#### Requirement:
Would you reproduce the whole listing exactly, dropping any pictures it holds?

#### Exercise data:
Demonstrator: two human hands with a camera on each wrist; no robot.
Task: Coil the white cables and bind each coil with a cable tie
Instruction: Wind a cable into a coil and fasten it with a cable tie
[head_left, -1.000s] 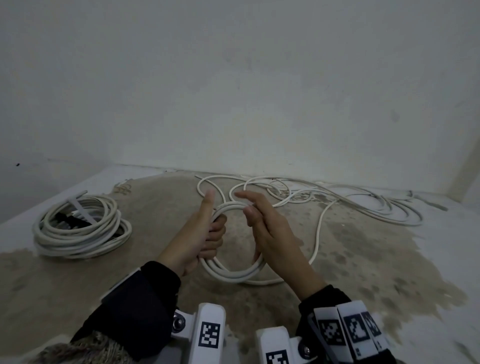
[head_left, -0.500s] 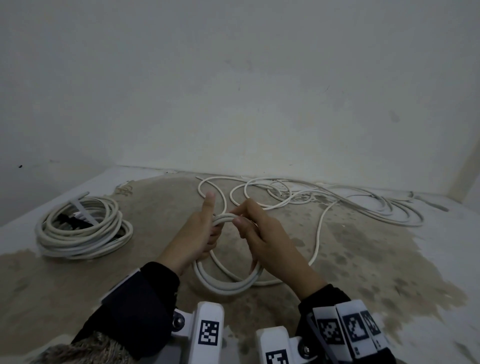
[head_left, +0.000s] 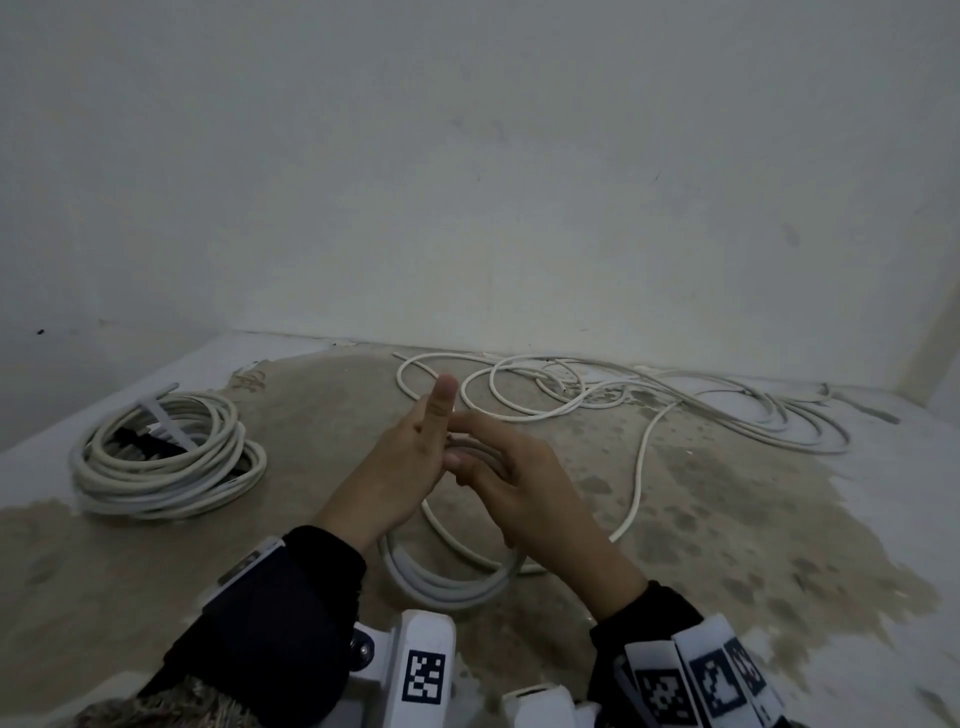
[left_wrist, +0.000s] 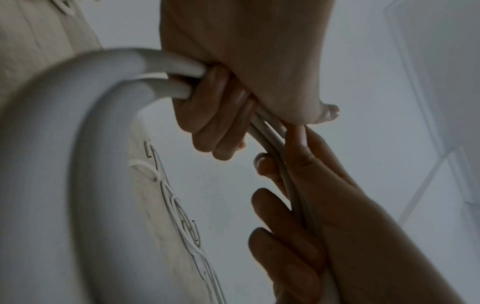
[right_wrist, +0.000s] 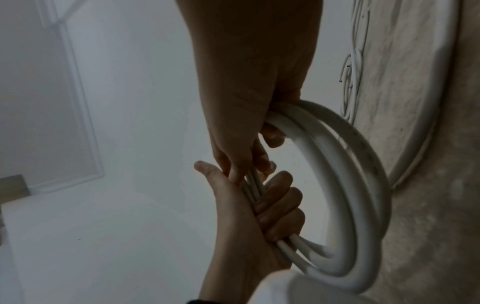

#### Problem solution:
Demonstrator: two human hands with a camera on each wrist; no robot.
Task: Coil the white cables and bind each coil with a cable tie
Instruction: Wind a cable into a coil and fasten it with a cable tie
[head_left, -1.000s] 
[head_left, -0.500s] 
[head_left, +0.000s] 
[left_wrist, +0.000s] 
[right_wrist, +0.000s] 

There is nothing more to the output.